> **Task description**: A faithful transcription of all the data, images excluded, is the required answer.

> **The data**:
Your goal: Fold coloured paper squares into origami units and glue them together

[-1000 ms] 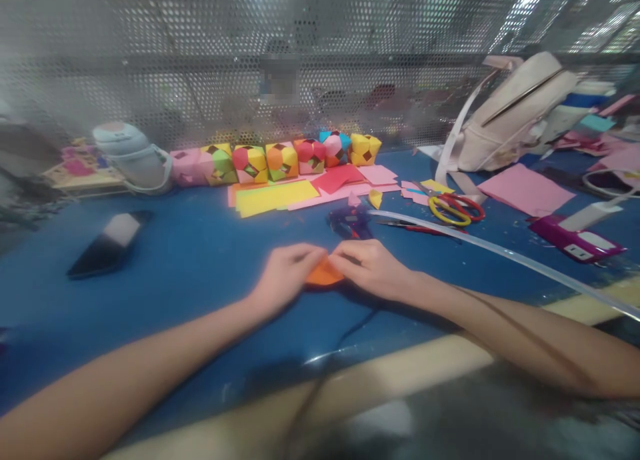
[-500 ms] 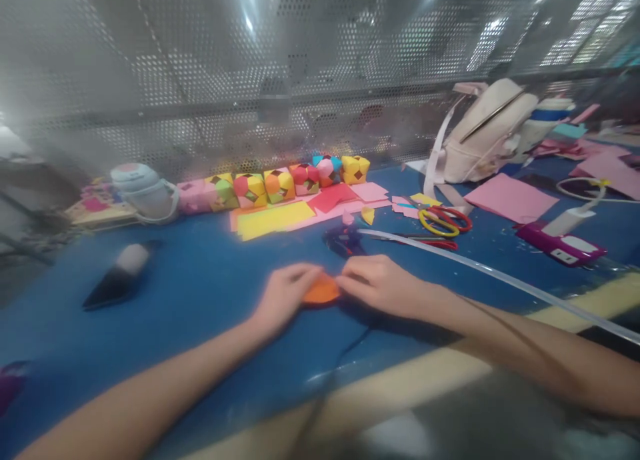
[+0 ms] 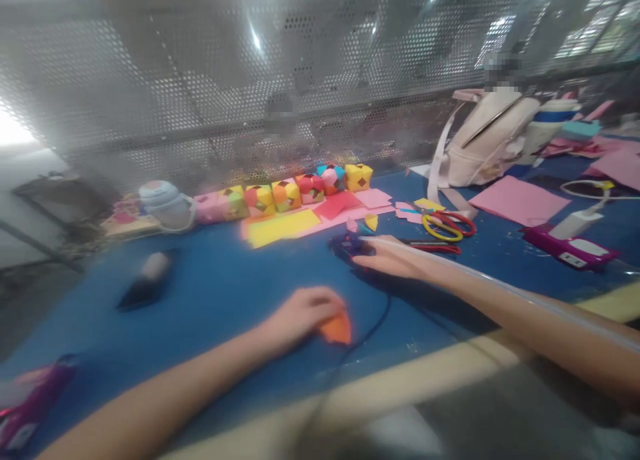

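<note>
My left hand [image 3: 313,312] is closed on a folded orange piece of paper [image 3: 336,327], held just above the blue table [image 3: 215,280]. My right hand [image 3: 387,256] has its fingers around a dark blue glue gun [image 3: 345,244] lying on the table. From its back a long clear glue stick [image 3: 480,271] runs along my right forearm, and a black cord [image 3: 381,327] trails toward the front edge. A small yellow paper piece [image 3: 371,222] lies just beyond the glue gun.
Folded paper cubes [image 3: 286,196] line the back, with yellow paper strips [image 3: 283,228] before them. Yellow and red-handled scissors [image 3: 443,227], pink sheets [image 3: 520,201], a purple power strip [image 3: 570,248] and a white bag [image 3: 483,147] are right. A phone [image 3: 143,287] and bottle [image 3: 164,203] are left.
My right hand has left the orange paper and moved forward onto the glue gun. My left hand has drawn the orange paper slightly toward me. The view has shifted a little.
</note>
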Available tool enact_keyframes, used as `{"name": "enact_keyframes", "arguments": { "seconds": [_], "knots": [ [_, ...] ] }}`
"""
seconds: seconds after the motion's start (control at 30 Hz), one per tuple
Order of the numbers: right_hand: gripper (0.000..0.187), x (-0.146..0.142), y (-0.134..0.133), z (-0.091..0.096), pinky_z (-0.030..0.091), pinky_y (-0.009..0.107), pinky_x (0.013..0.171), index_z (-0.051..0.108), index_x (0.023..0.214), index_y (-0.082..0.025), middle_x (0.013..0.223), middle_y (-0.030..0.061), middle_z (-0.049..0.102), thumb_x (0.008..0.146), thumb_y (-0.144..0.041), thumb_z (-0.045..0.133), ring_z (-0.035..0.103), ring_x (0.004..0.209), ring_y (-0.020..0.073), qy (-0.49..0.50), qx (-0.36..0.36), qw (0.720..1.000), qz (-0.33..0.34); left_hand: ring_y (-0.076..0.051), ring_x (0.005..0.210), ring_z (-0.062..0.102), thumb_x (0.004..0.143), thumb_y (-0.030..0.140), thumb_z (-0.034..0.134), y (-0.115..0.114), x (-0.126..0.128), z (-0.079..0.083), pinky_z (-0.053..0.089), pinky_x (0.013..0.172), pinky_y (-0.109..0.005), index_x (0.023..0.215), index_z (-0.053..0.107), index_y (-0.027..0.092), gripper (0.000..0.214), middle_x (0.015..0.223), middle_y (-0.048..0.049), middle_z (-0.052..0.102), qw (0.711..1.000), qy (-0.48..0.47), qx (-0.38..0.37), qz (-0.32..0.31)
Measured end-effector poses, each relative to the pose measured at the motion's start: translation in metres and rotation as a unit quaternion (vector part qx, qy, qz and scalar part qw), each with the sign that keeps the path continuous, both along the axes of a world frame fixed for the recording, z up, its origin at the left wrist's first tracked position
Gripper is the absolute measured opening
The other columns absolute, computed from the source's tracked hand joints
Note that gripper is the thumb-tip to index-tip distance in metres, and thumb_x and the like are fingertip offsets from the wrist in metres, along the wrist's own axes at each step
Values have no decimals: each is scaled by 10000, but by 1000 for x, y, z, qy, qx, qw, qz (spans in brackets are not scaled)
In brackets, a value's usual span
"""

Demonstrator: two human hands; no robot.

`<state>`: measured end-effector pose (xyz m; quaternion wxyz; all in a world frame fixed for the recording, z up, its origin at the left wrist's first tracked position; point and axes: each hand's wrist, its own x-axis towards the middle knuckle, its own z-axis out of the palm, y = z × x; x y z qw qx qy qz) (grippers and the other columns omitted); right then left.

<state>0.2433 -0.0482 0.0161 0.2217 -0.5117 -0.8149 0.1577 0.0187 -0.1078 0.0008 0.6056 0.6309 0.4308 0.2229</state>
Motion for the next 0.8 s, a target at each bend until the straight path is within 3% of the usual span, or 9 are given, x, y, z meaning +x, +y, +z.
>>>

> **Result**:
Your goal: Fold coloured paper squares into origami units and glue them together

[-1000 ms] 
[-500 ms] 
[+0 ms] 

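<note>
My left hand [image 3: 313,312] is closed on a folded orange piece of paper [image 3: 336,327], held just above the blue table [image 3: 215,280]. My right hand [image 3: 387,256] has its fingers around a dark blue glue gun [image 3: 345,244] lying on the table. From its back a long clear glue stick [image 3: 480,271] runs along my right forearm, and a black cord [image 3: 381,327] trails toward the front edge. A small yellow paper piece [image 3: 371,222] lies just beyond the glue gun.
Folded paper cubes [image 3: 286,196] line the back, with yellow paper strips [image 3: 283,228] before them. Yellow and red-handled scissors [image 3: 443,227], pink sheets [image 3: 520,201], a purple power strip [image 3: 570,248] and a white bag [image 3: 483,147] are right. A phone [image 3: 143,287] and bottle [image 3: 164,203] are left.
My right hand has left the orange paper and moved forward onto the glue gun. My left hand has drawn the orange paper slightly toward me. The view has shifted a little.
</note>
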Available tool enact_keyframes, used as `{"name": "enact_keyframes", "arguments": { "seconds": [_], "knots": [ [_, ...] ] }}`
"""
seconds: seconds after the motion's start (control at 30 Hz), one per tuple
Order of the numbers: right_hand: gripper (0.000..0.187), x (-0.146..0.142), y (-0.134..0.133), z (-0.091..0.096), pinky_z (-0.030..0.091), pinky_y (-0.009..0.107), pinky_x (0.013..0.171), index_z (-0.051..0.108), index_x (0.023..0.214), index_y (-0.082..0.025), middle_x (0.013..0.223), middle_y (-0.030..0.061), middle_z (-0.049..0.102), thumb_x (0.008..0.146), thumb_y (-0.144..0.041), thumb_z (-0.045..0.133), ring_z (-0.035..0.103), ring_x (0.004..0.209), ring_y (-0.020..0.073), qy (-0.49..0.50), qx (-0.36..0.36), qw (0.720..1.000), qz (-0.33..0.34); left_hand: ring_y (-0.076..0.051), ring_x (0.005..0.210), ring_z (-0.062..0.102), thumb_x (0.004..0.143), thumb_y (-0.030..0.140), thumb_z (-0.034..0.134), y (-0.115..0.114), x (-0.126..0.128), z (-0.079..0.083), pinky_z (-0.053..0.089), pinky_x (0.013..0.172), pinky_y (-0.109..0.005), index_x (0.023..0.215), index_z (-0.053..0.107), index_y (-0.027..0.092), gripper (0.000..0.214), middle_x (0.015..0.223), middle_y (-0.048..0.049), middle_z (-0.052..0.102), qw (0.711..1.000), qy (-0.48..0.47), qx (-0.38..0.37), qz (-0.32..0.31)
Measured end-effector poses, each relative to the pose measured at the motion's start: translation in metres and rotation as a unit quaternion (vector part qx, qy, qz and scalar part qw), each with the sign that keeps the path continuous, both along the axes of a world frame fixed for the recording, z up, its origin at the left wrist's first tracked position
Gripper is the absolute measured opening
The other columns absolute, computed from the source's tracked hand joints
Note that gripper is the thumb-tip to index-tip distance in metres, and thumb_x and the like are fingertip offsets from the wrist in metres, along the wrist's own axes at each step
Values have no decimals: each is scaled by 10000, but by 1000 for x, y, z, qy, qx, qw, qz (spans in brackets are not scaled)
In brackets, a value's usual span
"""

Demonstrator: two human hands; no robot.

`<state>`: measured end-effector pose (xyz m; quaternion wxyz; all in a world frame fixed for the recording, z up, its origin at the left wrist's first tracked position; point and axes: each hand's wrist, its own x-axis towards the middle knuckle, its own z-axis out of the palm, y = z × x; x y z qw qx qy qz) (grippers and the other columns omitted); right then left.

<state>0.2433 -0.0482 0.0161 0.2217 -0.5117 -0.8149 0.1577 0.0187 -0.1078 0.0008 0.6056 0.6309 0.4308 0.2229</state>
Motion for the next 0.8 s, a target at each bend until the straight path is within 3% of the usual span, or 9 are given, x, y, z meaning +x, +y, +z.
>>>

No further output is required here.